Task to carry out:
Provide an exact copy of the lines from the beginning of the records through the line that includes "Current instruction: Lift", and of no others.

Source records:
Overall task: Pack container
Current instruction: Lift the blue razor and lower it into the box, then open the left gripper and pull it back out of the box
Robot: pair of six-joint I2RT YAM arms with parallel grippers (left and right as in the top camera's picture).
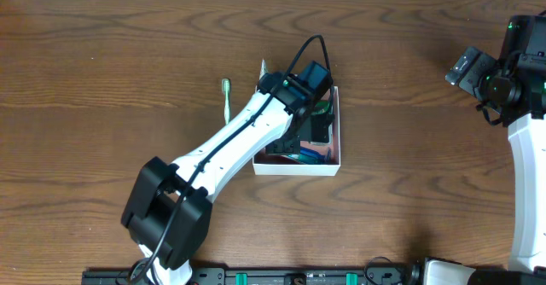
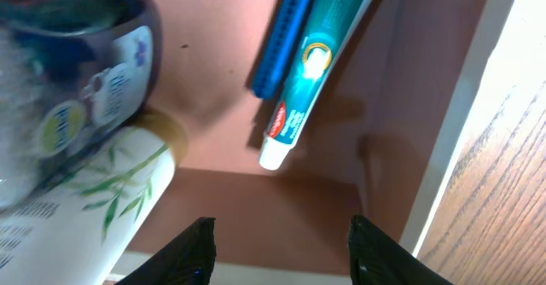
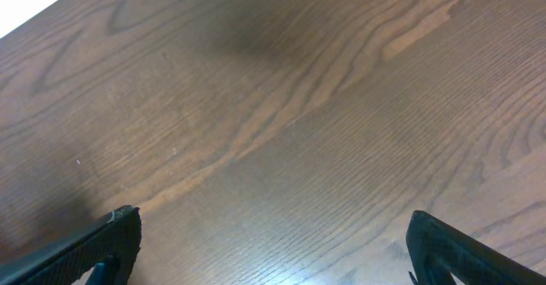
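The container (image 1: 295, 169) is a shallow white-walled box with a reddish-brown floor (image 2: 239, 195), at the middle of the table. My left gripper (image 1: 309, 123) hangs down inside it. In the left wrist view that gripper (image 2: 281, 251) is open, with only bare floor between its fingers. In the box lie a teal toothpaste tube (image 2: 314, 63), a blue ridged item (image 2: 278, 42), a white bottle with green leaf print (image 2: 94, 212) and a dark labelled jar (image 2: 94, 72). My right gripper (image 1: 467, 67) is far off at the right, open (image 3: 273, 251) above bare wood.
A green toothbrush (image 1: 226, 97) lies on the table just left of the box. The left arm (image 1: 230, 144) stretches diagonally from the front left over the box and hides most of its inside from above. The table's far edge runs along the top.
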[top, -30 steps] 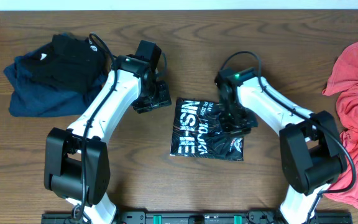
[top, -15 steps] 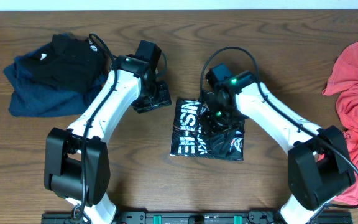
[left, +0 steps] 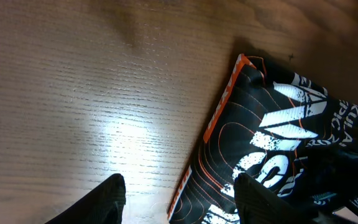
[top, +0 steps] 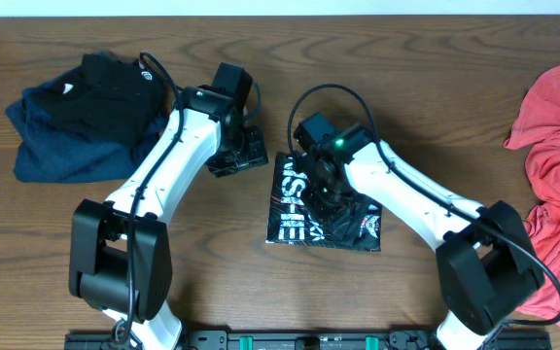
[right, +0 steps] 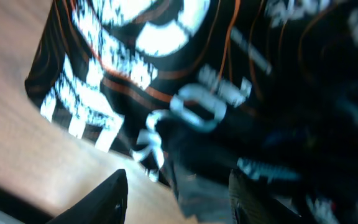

Answer box:
Overall task: Pack container
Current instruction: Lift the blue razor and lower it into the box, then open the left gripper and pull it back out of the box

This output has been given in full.